[WHAT YOU WILL DO]: This task calls for copying every line of the records that includes the word "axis".

[RECORDS FOR THE TASK]:
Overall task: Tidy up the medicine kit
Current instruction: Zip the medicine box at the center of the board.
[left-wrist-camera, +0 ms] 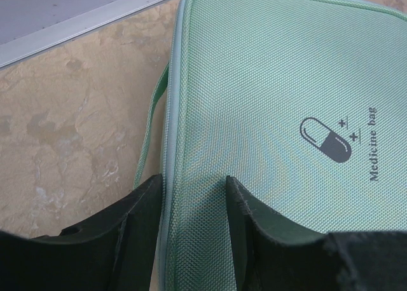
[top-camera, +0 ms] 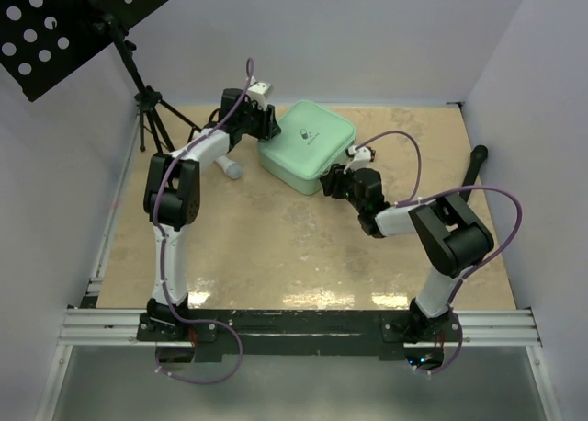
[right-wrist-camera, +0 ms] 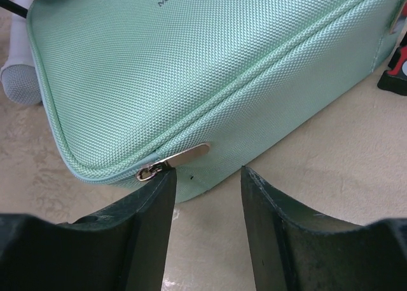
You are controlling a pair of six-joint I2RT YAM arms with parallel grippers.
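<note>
Zip pull (right-wrist-camera: 177,158) lay along medicine kit's (right-wrist-camera: 191,62) seam just ahead of right tool (right-wrist-camera: 206,175) (jaws apart), off-centre by one fingertip; left tool (left-wrist-camera: 194,180), apart too, straddled opp. edge.

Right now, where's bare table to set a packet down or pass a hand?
Widest free patch: near-centre table, between left arm and right arm, nearer than the medicine kit. Smaller one: far-right corner, between kit and black rod. Crowded: kit's left, with cylinder, left end effector and tripod; right end effector at its near side.
</note>
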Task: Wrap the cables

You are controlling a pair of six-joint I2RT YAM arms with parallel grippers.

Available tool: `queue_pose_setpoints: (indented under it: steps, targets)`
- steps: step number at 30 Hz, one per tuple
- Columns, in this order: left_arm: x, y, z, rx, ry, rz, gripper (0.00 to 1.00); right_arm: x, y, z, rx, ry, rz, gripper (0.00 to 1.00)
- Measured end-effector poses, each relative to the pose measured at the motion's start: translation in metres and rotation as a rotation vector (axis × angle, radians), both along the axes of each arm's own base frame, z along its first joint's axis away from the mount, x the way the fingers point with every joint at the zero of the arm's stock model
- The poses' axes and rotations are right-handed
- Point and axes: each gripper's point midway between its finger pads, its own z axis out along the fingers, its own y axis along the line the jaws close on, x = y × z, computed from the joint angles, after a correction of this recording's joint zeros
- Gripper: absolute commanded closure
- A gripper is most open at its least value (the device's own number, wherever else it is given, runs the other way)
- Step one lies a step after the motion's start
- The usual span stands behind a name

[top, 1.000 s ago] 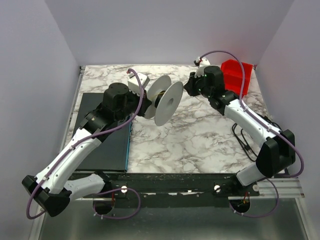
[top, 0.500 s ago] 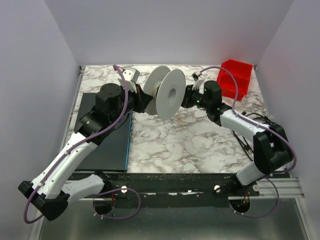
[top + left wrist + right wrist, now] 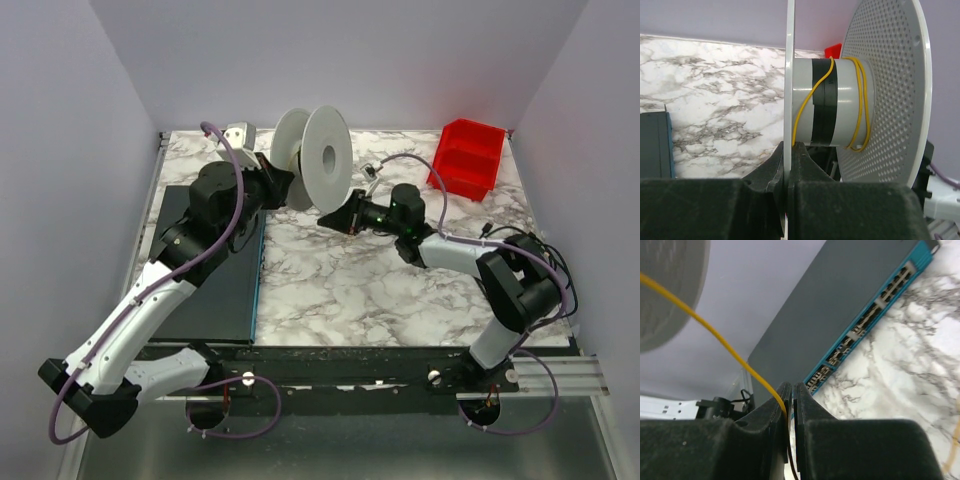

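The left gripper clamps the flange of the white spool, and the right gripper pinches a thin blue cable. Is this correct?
Not quite. The cable is yellow-orange, not blue, as the right wrist view shows. The rest holds: the left gripper clamps the flange of the white spool, and the right gripper pinches the thin cable.

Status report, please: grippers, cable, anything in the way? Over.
Left gripper shut on spool. Right gripper shut on cable. Few loose turns wound on spool. Nothing seen blocking.

L gripper point(image 3: 789, 152) pinches spool point(image 3: 845, 102) flange.
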Motion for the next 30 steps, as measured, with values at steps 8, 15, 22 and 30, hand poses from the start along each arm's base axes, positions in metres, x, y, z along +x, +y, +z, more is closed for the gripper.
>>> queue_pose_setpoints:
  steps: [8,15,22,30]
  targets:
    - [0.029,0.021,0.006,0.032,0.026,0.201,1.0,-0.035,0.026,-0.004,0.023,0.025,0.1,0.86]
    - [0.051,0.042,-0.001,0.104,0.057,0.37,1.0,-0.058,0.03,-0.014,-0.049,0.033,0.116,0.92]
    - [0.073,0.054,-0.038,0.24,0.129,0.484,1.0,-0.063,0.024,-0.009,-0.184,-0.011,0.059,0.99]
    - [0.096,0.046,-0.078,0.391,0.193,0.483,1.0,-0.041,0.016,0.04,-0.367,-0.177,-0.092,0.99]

[WRITTEN ANSWER]:
- Measured end-effector poses, each relative to the pose measured at the motion's start: translation in metres and rotation as a rotation vector (axis × angle, radians), both along the axes of each arm's own base frame, z along its first joint's axis away from the mount, x the way the fingers point with every joint at the zero of the arm's stock model
- Point and axes: each gripper's point midway between its finger pads, its own z axis out along the fingers, its own y axis along the line the jaws close on, x = y × z, computed from the joint angles, after a correction of this recording's joint zeros

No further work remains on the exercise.